Me falta agregar que éramos trece hermanos y que mi papá falleció cuando el menor tenía tres años. El único bien que teníamos era la casa. Nunca nos faltó comida y nada de pedir limosna.
¡A trabajar todo el mundo!
Doy gracias a Dios por la madre que me tocó. Estoy orgulloso de ella.
Algo más sobre el padre Juan
Tuvimos la suerte y el privilegio de ser amigos. Lo consideramos siempre un ser excepcional y por eso su amistad nos enorgullecía. Nos llamaba la atención cómo pudo adaptarse a nuestras costumbres.
En las reuniones que hacíamos en nuestra quinta disfrutaba jugando a las bochas en el parque aunque arrastrara su sotana. Le encantaba jugar al truco. Una vez un amigo para provocarlo le observó: -Padre, usted no puede jugar al truco. -¿Por qué no poder jugar truco yo? -Porque usted es cura y los curas no pueden mentir. Y le contestó muy seguro -Yo no mentir. Yo jugar truco. Le gustaba mucho saborear un buen asado al que acompañaba con un vaso de vino tinto. Tenía un brindis muy propio de él que encantaba.
Decía: “Bebamos, el que bebe vino se emborracha, el que se emborracha duerme, el que duerme no peca, el que no peca va al cielo. Si al cielo vamos ¡Bebamos!”.
Mi ángel de la guarda
-¡El último examen! ¡Cuántas veces soñé con este momento y por fin llegó! ¡Uy! ¡Pero qué miedo tengo!
-¿Miedo a qué?
-A que me bochen.
-No te bocharon nunca por qué te van a bochar ahora.
-¡Es que he visto bochar a tantos en la última materia ahogando el festejo!
-Pero no tiene por qué pasarte eso a vos. Andá a tomar el ómnibus tranquilo que se te hace tarde.

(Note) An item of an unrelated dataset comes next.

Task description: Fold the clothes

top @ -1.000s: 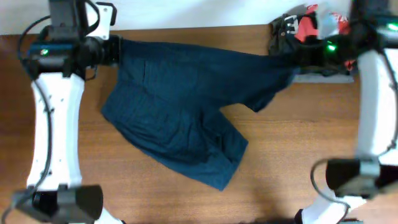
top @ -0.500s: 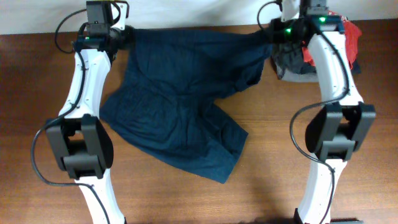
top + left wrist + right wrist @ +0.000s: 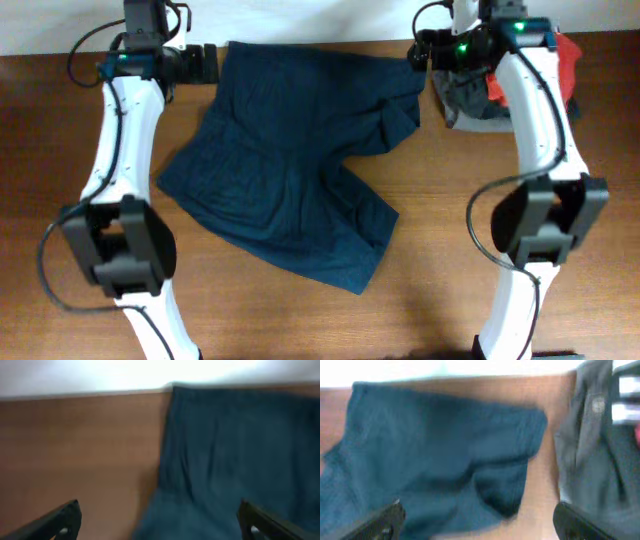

Mientras esperaba la llegaba del 61, alcé la vista porque sentí que alguien me miraba. Era un hombre relativamente joven, vestido en forma muy sencilla. No recordaba haberlo visto antes. Parecía que quería decirme algo pero no lo hizo. Subí al ómnibus y él también subió. Al pasar a mi lado me dejó una mirada tranquilizadora. Algo me quería decir pero no lo pude descifrar. Estaba seguro de que me seguía mirando. Cuando llegué al hospital olvidé enseguida el suceso conversando con mis compañeros. Todos teníamos los mismos nervios. De pronto lo vi. Estaba en el extremo de la galería. Indudablemente me quería decir algo. Estaba solo. Iba a acercarme para preguntarle qué quería, y justo me llaman para el examen. Me pareció que estaba más tranquilo. Pero cuando saqué las bolillas y se las acerqué al profesor, por el temblor de mis manos me di cuenta de que estaba lejos de tener tranquilidad. Ni me fijé qué bolillas había sacado. Eran la nueve y la cinco. Cuando empecé a desarrollar el tema, veo que el individuo estaba por detrás de los profesores, cruzado de brazos, de guardapolvo, como si fuese un ordenanza. Su rostro y su mirada me transmitían una tranquilidad increíble. Continué hablando sin ningún problema, con muy pocas interrupciones por parte del profesor. Los cuarenta y cinco minutos del examen se me pasaron volando. Cuando terminé de exponer vi que se sonrió y levantó el pulgar en gesto de aprobación.
Cuando el profesor dijo: “Tiene un nueve, lo felicito doctor”, lo busqué con la mirada para agradecerle su apoyo pero se había esfumado. Nunca más lo volví a ver.
Cuando en mi vida debo enfrentar una situación difícil, recuerdo su mirada y me tranquilizo.
*Los textos pertenecen al libro Selección de cuentos y anécdotas de Ramón Godoy Rojo, CMG Ediciones, 2019.